For a physics laboratory, three groups of students were provided various circuit elements and asked to construct a circuit. The available materials included an assortment of batteries, resistors, and capacitors, as well as a voltmeter, conducting wire, and light bulbs. The students were instructed to choose three or more circuit elements and design a fully functional circuit.
Group 1 constructs a circuit using three resistors and two batteries:
Figure 1. Circuit diagram for Group 1.
The students explain that resistors are circuit elements typically used to provide a precise amount of resistance in a circuit. The value of a resistor can be described in terms of ohms (resistance) or watts (heat energy dissipated).
Group 2 constructs a circuit using a battery, two resistors, and a capacitor:
Figure 2. Circuit diagram for Group 2.
Group 2 explains that capacitors are used to store energy in the form of an electrostatic field, where E = Q/Aε0. Individual capacitors are described in terms of their capacitance, a constant value calculated by dividing the absolute charge on one plate by the voltage across both plates (C = Q/V). Capacitors may be integrated in series or in parallel, with each arrangement having a different effect on values of the overall circuit.

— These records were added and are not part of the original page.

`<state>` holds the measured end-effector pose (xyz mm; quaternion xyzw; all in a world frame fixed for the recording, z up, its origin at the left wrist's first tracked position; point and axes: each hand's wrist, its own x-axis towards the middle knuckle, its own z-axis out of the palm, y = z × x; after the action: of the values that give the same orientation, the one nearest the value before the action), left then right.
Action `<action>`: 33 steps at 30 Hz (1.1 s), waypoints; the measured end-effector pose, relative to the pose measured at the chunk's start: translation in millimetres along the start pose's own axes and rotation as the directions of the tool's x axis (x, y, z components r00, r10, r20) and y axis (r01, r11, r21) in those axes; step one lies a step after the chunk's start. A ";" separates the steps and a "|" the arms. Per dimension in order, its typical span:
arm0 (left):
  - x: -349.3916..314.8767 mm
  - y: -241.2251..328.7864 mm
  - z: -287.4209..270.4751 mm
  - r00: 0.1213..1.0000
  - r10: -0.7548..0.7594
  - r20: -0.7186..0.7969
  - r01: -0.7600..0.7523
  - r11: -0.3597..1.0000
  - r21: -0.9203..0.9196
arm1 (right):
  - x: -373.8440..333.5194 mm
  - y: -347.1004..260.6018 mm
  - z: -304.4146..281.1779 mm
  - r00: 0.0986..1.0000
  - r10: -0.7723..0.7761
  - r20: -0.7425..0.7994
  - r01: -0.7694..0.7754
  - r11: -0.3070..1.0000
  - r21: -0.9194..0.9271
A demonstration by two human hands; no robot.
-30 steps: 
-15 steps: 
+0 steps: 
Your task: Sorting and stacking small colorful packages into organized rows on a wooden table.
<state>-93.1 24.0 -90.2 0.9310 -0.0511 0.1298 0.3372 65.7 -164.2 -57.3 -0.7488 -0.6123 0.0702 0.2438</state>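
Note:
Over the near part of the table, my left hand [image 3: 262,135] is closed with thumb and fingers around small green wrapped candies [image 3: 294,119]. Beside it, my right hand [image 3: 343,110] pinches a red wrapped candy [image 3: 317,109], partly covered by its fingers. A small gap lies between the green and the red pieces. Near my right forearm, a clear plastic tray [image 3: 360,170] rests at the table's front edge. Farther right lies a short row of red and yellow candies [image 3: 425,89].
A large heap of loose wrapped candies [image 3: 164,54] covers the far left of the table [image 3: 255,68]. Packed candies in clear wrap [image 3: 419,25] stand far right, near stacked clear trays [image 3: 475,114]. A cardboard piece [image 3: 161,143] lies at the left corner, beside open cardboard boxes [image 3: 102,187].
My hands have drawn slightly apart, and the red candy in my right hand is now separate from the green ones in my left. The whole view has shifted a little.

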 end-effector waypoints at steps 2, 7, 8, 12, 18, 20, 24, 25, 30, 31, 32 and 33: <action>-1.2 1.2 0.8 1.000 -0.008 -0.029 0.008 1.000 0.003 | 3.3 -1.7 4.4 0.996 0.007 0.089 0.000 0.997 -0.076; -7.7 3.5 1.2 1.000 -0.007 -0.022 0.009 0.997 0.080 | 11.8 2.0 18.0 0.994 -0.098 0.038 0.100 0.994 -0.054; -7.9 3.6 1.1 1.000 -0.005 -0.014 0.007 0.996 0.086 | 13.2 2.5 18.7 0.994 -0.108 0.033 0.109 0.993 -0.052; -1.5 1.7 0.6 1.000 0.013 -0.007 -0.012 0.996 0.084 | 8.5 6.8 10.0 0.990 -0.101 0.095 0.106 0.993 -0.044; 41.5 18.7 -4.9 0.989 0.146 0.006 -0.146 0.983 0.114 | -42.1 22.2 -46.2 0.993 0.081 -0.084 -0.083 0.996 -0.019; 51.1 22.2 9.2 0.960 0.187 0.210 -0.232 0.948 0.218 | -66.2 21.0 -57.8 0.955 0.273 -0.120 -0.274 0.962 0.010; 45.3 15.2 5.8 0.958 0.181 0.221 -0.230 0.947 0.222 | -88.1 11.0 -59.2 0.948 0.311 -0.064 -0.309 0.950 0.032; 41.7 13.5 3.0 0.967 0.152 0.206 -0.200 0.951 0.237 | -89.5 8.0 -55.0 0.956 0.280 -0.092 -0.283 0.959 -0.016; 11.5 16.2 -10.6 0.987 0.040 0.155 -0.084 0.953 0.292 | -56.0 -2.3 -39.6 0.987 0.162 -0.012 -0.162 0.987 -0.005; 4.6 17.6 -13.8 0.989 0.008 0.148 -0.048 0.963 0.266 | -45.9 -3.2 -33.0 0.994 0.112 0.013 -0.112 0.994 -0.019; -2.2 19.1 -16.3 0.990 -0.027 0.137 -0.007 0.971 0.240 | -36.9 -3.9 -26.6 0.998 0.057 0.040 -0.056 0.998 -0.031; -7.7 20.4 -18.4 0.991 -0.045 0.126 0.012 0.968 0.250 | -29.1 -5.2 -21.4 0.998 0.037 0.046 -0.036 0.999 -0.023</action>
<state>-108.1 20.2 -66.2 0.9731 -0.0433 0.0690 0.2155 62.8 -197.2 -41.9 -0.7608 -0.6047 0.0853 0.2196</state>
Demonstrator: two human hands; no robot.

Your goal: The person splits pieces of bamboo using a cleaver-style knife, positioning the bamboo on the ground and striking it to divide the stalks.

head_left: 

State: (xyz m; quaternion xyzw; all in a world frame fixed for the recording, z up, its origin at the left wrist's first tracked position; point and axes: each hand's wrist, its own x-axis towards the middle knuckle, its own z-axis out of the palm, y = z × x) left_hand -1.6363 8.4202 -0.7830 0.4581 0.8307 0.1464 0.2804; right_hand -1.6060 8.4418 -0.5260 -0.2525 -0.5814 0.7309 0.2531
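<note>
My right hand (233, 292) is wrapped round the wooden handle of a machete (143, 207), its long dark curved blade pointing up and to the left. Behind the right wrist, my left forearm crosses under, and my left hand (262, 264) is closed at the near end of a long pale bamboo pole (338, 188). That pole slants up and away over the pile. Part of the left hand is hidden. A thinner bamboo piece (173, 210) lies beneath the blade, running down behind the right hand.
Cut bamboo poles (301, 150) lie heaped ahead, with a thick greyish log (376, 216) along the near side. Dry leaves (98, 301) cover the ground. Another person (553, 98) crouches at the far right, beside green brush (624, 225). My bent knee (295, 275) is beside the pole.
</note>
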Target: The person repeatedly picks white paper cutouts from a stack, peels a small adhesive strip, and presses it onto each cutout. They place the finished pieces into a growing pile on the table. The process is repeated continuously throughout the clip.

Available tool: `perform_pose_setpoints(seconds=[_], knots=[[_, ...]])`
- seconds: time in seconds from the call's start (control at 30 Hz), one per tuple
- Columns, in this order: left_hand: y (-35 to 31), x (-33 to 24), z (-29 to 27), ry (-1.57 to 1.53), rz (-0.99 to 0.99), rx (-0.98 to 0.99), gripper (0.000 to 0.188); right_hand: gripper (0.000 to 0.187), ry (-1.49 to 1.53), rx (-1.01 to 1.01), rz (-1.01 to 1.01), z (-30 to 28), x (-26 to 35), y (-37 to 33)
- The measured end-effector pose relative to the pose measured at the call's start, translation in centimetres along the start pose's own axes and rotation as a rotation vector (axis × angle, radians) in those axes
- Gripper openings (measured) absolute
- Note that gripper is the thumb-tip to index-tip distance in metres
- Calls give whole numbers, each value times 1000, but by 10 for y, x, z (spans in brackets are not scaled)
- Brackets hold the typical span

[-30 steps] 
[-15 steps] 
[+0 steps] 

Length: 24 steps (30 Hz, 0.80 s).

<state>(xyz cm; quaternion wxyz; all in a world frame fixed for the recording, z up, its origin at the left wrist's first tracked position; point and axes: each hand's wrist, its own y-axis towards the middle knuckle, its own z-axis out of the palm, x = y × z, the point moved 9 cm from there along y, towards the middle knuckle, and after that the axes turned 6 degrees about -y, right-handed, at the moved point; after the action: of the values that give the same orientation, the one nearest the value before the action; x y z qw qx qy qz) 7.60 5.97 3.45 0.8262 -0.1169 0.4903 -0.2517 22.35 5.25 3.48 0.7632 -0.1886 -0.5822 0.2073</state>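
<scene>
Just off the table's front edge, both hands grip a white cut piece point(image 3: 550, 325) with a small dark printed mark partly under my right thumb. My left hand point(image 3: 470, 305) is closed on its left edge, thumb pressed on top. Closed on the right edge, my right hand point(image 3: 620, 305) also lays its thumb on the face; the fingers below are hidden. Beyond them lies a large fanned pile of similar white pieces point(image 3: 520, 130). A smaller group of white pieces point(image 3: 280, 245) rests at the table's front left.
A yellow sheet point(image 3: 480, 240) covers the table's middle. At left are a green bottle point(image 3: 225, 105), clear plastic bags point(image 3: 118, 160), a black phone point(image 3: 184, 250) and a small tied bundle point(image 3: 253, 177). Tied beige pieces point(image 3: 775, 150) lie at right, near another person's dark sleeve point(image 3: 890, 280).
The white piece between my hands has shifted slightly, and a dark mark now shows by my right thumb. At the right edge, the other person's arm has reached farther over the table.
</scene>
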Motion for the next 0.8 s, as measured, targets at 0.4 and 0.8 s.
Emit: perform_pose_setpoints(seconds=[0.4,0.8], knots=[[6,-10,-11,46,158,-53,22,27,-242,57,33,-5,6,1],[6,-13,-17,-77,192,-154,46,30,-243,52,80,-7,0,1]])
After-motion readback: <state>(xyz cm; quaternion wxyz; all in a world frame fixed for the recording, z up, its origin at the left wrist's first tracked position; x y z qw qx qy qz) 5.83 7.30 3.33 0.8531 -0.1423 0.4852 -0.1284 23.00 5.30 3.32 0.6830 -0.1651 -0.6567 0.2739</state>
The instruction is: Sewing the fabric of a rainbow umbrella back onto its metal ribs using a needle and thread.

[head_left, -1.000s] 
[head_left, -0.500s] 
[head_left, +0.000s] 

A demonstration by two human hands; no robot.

Group 3 constructs their circuit using a battery, two light bulbs, and a voltmeter:
Figure 3. Circuit diagram for Group 3.
They explain that voltmeters are used to measure voltage across circuit elements, but voltmeters have high resistance and can actually prevent current from flowing through the other elements. The students also point out that the light bulbs act as resistors, and when sufficient current flows through an individual bulb, it will emit energy that can be seen as light.